One month before its unveiling, the tablet appeared on benchmark site Rightware, which revealed that it would be an Asus-produced device known as the "Nexus 7" with a 7 in screen, a Nvidia Tegra 3 SoC, and version 4.1 of Android. On June 25, 2012, gadget website Gizmodo Australia claimed it had access to the tablet's specifications and recommended retail prices, which turned out to be correct.

The Nexus 7 was revealed on June 27, 2012, at Google I/O, an annual developer conference at Moscone Center in San Francisco, and it became available for pre-order on the same day. In addition, Android version 4.1, nicknamed "Jelly bean", was revealed during the keynote address by Hugo Barra, Director of Product Management for Android. The following day, a special white edition of the Nexus 7 was given to Google I/O attendees, along with the Galaxy Nexus with Jelly Bean pre-installed, the Nexus Q, and a Chromebox. Barra announced that the tablet would retail for $199 for the 8 GB version and that it would come with a free film, e-book, several magazines, and a $25 credit (available for redemption until September 30) to spend in Google Play, Android's digital multimedia distribution service. The Nexus 7 was interpreted by technology commentators as Google's response to the inability of Android tablets to challenge the iPads' lead of the non-phone tablet market. Shares of Google increased by 0.8 percent to $569.37 that afternoon.
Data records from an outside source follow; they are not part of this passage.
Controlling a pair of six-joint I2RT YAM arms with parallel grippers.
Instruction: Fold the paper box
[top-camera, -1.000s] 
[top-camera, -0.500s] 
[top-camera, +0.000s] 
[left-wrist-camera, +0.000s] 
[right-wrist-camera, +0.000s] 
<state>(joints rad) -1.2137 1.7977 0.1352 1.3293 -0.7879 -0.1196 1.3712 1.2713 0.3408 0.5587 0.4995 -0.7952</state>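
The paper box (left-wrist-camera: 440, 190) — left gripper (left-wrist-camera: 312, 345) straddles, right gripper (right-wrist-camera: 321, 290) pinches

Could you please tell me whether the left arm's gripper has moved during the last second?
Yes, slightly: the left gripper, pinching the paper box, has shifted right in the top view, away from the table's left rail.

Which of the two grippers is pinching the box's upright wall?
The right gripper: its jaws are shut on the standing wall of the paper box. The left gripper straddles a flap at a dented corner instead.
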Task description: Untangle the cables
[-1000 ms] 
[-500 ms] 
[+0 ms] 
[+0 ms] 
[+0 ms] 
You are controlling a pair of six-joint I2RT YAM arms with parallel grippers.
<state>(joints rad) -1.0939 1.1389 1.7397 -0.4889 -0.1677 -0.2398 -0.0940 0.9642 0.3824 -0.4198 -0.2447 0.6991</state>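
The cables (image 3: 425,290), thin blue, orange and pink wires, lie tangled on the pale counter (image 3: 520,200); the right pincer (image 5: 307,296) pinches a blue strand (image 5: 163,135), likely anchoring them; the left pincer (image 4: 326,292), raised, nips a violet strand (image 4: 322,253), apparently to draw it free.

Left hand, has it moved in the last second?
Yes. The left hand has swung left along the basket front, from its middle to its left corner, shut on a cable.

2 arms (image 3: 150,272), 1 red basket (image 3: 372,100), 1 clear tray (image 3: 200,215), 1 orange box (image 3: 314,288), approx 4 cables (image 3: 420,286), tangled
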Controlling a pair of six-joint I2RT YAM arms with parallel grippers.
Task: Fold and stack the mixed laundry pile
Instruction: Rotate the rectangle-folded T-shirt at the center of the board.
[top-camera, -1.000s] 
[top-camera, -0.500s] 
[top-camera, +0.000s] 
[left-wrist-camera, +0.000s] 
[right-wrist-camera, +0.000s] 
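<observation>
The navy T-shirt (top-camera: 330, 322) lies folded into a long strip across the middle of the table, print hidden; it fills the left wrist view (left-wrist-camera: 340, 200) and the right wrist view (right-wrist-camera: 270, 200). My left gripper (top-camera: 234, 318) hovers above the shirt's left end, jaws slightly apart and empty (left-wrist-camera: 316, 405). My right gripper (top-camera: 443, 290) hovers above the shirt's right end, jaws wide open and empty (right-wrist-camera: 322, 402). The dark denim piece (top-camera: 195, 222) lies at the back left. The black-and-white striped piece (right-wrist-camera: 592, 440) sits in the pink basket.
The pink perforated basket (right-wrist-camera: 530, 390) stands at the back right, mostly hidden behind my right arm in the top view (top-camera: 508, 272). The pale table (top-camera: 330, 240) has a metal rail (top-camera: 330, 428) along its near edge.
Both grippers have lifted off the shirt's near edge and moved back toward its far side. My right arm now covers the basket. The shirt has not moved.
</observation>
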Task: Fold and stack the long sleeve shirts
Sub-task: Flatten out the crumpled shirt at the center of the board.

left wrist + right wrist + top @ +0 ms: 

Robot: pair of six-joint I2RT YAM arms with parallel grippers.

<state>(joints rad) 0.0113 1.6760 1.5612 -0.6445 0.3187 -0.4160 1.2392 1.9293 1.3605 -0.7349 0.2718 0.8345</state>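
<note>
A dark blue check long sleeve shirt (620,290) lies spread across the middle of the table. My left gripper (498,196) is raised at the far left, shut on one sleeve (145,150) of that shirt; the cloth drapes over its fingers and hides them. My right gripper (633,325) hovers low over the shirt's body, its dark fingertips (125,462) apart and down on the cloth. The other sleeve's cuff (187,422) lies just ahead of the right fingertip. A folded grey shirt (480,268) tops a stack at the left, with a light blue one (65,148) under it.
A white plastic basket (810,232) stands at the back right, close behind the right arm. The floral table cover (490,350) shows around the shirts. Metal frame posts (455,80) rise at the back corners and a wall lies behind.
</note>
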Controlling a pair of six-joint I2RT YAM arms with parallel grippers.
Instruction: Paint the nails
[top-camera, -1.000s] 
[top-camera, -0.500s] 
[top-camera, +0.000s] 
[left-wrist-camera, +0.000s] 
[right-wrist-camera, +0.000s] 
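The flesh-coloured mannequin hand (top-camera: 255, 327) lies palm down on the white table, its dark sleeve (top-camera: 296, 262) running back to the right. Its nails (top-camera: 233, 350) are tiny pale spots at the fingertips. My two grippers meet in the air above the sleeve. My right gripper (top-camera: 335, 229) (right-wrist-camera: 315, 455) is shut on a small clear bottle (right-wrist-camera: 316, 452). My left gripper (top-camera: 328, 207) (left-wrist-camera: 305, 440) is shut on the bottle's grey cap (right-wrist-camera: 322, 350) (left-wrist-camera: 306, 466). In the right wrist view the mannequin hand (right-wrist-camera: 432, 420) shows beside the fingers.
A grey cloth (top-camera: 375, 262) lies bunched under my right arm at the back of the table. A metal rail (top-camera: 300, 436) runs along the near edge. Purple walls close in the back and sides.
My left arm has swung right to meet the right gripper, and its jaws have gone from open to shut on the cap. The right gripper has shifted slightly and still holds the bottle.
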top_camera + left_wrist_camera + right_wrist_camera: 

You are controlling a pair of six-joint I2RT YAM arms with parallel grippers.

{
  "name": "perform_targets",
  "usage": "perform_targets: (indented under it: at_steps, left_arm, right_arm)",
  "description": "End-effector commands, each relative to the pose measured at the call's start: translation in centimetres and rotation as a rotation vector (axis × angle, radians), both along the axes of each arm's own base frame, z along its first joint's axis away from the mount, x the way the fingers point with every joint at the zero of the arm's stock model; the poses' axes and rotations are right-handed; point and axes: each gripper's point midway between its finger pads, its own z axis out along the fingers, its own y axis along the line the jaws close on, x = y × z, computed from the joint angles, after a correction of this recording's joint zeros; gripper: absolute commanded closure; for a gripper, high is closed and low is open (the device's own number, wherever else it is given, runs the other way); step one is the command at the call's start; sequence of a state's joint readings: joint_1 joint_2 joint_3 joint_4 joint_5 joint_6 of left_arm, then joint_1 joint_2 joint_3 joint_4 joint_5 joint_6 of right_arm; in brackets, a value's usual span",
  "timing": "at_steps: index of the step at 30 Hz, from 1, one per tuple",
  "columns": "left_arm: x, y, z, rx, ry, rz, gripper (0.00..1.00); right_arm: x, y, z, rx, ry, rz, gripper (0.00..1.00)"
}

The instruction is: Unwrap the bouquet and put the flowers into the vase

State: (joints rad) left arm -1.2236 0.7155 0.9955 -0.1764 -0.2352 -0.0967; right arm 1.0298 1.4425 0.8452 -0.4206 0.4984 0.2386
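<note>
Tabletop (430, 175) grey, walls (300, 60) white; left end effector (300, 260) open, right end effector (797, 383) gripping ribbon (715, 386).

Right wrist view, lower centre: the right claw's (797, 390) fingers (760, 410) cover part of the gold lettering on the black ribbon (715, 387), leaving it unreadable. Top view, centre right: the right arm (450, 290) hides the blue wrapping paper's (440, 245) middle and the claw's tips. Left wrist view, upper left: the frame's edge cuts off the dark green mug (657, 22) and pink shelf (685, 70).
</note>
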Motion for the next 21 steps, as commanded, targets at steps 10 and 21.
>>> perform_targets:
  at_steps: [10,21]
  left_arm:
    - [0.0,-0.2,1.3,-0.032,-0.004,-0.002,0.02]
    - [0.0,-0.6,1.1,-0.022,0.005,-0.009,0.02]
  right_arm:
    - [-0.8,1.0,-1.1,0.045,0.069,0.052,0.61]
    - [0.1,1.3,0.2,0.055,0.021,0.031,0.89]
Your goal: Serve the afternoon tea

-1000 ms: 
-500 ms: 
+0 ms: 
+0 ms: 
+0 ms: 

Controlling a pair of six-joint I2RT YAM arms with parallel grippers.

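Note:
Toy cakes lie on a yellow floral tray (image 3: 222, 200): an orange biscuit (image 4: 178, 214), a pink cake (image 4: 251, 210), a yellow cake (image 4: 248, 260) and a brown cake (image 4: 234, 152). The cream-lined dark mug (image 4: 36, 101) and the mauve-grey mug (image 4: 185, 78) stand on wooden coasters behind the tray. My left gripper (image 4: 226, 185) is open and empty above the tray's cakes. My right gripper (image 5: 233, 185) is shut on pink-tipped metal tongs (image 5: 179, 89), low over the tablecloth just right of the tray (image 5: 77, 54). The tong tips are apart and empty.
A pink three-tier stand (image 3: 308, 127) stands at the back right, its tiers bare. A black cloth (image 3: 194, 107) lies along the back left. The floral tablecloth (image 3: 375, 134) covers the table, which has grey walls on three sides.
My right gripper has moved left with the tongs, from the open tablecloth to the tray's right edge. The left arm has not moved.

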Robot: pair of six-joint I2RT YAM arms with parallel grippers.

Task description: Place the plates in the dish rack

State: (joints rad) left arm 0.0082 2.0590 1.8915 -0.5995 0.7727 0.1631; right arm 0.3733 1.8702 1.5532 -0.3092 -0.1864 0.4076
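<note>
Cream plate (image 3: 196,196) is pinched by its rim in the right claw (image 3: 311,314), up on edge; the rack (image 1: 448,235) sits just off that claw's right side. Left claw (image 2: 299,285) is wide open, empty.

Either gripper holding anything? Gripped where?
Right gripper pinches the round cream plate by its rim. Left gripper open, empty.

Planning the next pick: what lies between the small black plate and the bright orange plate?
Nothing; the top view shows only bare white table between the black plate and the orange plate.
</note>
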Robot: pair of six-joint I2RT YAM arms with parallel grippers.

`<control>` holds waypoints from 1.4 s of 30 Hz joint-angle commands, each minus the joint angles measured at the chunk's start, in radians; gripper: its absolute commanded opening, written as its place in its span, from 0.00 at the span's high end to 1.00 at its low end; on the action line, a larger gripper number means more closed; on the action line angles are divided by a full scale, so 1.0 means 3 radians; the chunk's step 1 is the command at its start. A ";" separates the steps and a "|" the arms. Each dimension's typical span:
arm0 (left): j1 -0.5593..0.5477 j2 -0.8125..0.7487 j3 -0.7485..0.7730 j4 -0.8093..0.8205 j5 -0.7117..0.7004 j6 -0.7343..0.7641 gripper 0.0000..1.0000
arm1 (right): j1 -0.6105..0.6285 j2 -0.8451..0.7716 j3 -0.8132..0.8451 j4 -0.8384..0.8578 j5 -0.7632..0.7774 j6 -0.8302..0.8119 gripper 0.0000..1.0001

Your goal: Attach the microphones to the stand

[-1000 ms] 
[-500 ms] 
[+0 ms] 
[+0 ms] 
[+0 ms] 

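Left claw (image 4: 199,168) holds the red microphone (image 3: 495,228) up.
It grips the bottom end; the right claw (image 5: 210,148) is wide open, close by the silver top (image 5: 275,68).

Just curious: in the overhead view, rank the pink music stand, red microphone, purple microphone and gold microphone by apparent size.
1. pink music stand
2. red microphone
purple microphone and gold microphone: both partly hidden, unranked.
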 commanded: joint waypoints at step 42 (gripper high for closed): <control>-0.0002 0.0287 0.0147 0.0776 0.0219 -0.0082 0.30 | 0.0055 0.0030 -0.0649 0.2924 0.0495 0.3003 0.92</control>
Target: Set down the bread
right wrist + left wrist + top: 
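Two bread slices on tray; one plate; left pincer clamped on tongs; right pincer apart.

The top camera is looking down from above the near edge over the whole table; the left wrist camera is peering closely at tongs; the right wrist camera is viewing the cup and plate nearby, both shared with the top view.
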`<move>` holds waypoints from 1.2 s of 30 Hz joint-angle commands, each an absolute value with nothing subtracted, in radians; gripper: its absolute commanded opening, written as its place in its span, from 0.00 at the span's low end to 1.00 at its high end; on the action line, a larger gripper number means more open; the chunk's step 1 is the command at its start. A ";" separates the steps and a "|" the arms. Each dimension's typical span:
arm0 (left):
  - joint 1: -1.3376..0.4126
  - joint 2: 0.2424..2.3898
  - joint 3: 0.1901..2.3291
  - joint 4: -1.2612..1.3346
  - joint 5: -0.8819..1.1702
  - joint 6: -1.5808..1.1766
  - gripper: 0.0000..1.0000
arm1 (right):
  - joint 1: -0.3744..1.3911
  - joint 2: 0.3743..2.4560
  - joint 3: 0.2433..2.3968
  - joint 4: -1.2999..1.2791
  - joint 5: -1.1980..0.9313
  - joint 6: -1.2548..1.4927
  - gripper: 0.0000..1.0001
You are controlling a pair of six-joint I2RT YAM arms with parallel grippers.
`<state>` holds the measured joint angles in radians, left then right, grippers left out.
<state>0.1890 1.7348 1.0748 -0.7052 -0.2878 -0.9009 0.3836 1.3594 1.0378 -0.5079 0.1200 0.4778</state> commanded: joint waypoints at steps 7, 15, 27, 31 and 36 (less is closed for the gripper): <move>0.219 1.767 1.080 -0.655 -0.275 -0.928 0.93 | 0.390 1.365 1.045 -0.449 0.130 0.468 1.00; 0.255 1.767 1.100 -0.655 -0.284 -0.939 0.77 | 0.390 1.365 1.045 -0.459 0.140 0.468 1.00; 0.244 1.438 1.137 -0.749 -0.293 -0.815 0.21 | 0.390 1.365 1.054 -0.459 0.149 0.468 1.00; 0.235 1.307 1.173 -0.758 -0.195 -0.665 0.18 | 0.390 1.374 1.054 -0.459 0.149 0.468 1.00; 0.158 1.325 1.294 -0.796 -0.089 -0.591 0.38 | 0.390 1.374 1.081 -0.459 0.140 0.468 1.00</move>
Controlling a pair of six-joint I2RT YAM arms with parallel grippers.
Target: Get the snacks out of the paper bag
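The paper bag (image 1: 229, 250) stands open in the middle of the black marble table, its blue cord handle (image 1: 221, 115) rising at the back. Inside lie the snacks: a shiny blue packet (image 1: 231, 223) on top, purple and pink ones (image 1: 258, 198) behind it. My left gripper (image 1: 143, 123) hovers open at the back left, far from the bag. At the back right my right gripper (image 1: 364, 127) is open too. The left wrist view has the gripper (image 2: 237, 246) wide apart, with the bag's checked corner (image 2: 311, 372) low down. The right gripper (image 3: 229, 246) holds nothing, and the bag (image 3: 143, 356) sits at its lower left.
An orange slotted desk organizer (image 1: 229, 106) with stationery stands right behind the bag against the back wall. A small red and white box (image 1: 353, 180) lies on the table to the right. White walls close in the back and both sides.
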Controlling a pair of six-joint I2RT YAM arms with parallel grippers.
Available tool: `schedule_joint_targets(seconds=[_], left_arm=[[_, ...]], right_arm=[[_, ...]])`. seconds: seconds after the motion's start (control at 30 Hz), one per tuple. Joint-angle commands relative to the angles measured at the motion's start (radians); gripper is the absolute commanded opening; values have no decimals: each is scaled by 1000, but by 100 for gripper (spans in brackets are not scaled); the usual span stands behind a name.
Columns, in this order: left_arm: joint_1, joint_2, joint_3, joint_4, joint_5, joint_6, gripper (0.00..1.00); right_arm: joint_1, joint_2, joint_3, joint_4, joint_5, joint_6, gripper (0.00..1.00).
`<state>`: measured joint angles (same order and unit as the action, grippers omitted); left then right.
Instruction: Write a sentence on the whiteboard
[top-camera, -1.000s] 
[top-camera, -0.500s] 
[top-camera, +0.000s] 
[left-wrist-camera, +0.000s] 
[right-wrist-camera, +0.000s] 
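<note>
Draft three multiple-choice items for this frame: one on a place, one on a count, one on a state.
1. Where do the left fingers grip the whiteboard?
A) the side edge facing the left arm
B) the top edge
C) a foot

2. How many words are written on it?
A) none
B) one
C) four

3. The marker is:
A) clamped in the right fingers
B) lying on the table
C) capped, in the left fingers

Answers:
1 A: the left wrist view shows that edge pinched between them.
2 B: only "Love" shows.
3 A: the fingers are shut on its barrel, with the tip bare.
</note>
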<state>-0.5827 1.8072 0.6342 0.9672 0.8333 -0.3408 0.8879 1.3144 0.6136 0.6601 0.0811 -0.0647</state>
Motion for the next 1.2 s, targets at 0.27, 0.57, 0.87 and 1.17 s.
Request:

At the launch event, Barra announced that the tablet would initially be shipped to Australia, Canada, the United Kingdom, and the United States. On July 13, 2012, Google began shipping the Nexus 7 to customers in Australia and the US who had pre-ordered the tablet. The company released the Nexus 7 to Canada and the UK four days later on July 17. The tablet was released in France, Germany, and Spain on August 27, 2012, and in Japan on September 25, 2012. Two days later the tablet was released in South Korea. The Nexus 7 was progressively released to selected markets, such as Portugal and India, in the following months.

==Features==

===Software===
As a Google Nexus device, the Nexus 7 offers a "pure Android" experience, as it features the stock Android operating system, free of manufacturer or wireless carrier modifications like custom graphical user interfaces (or "skins", such as TouchWiz and HTC Sense) that exist in other Android devices. Nexus products, unlike most mobile devices, have an unlockable bootloader, which allows users to replace the device's firmware, which in turn allows from the outset to "root" the device to gain privileged control over Android's environment and further develop and modify the operating system.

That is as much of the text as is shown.